A standard 10:1 passive probe has an input capacitance of 10 to 15 pF, resulting in a 200 to 300 MHz low-pass corner with a pure resistive 50 ohm source. So "won't significantly disturb" isn't right if you want e.g. 500 MHz bandwidth. The real problem is however probe connection inductance. Any connection method where the probe tip isn't coaxially plugged to a 50 ohm connector involves an considerable amount of inductance and ruins the signal quality. Who ever tried to monitor a fast edge digital signal with a passive probe knows about the problem.

Common mode rejection is another thing. The suggested dual probe method works fairly for low and medium speed signals, but has no satisfying results in the 100 MHz range.

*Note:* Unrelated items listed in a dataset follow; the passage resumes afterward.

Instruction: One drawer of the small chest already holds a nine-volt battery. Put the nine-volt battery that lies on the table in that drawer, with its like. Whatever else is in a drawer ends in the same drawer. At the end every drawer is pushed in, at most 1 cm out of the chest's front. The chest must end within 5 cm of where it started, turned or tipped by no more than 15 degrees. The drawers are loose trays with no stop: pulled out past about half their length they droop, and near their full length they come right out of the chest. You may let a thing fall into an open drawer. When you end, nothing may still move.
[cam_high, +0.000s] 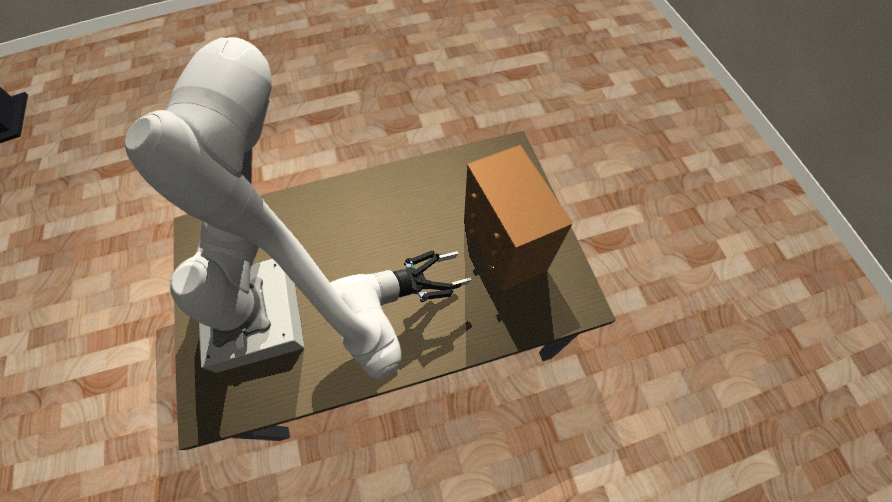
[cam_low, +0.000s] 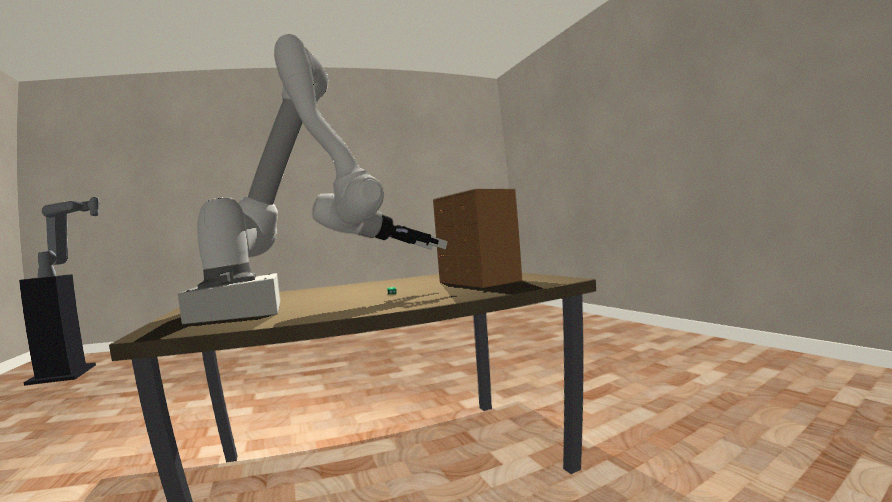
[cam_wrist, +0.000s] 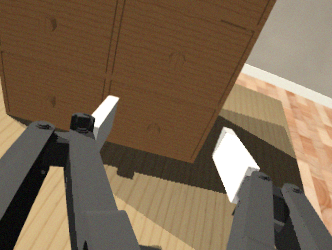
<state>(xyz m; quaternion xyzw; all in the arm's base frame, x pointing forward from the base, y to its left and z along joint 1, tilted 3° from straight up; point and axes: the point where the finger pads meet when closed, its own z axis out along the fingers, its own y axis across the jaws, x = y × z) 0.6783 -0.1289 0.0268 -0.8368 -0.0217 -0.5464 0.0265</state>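
Observation:
The small brown chest (cam_high: 514, 215) stands on the right side of the table, and all its drawers look pushed in. It also shows in the side view (cam_low: 477, 237) and fills the top of the wrist view (cam_wrist: 133, 45), where small knobs (cam_wrist: 52, 100) show on the drawer fronts. My gripper (cam_high: 458, 268) (cam_low: 441, 244) points level at the chest's front, fingertips just short of it, at about mid height. Its fingers stand partly apart with nothing between them. The nine-volt battery, small and green (cam_low: 391, 290), lies on the table below and behind the gripper, partly hidden from above (cam_high: 412, 266).
My arm's grey base block (cam_high: 249, 318) sits at the table's left end. The chest stands near the table's right edge (cam_high: 593, 274). A second small arm on a black pedestal (cam_low: 53, 299) stands on the floor, well away from the table.

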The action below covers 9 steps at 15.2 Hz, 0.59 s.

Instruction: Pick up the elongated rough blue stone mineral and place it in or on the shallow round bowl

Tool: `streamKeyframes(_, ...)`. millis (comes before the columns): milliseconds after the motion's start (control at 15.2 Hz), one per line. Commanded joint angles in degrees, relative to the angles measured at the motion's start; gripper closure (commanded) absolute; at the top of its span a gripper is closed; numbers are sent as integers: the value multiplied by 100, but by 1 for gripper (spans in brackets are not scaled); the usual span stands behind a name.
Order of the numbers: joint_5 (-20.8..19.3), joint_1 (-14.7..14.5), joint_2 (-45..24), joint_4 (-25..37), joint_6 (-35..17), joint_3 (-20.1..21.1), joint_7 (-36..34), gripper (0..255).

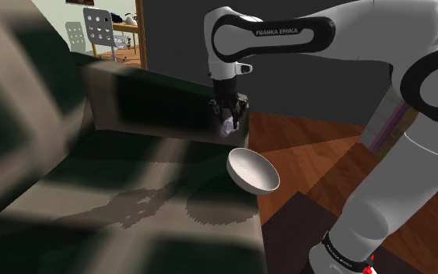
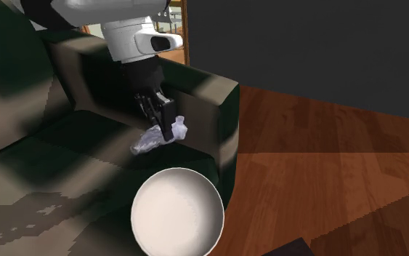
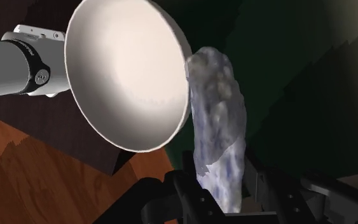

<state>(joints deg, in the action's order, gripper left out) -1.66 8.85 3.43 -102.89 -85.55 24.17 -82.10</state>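
The black two-finger gripper (image 1: 229,118) points down over the dark green sofa (image 1: 131,204), and its fingers (image 3: 185,196) are clamped on the elongated rough pale blue-white stone (image 3: 219,121), one on each side of it

In the second exterior view the stone (image 2: 149,142) sits crosswise in the gripper (image 2: 165,125), one end sticking out past the fingers on each side. It is above and just behind the shallow round white bowl (image 2: 177,212), apart from it with a strip of sofa cushion (image 2: 65,145) showing between the two

In the shoulder view the stone (image 1: 226,128) hangs above the bowl (image 1: 253,172) and slightly towards the sofa's armrest (image 1: 155,101), which rises behind the bowl. The bowl rests at the front corner of the seat cushion, tipped so its hollow faces up and outward; nothing lies in it

From the wrist view the stone runs out from between the fingers and its far end lines up with the rim of the bowl (image 3: 126,70). Whether they touch cannot be told from that view. Beyond the bowl there lie the white arm base (image 3: 18,60) and the reddish-brown wooden floor (image 3: 37,184)

The wooden floor (image 1: 310,144) stretches away from the bowl's side of the sofa to a dark grey wall (image 1: 318,89). Far behind the bowl, past the armrest, stand two white perforated chairs (image 1: 99,27) in a lit room
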Motion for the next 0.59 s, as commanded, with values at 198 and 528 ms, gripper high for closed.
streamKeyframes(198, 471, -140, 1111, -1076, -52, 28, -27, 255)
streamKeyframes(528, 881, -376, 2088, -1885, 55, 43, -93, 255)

In so far I can well understand why levnu wants a differential probe amplifier. I'm am often using a single ended active probe for critical measurements and occasionally a differential one and don't want to miss it.

For low source impedance, you can also use a 10:1 or 20:1 resistive probe, a 450 respectively 950 ohm series resistor at the end of a 50 ohm cable. It can achieve several GHz bandwidth and costs about nothing when soldered in place.
 

Yes, I made an incorrect assumption about the probe impedance at 500MHz.

I can see common-mode rejection is important for a signal for with common-mode noise, but will that be a problem for the OP's signal with a constant 1V common-mode voltage?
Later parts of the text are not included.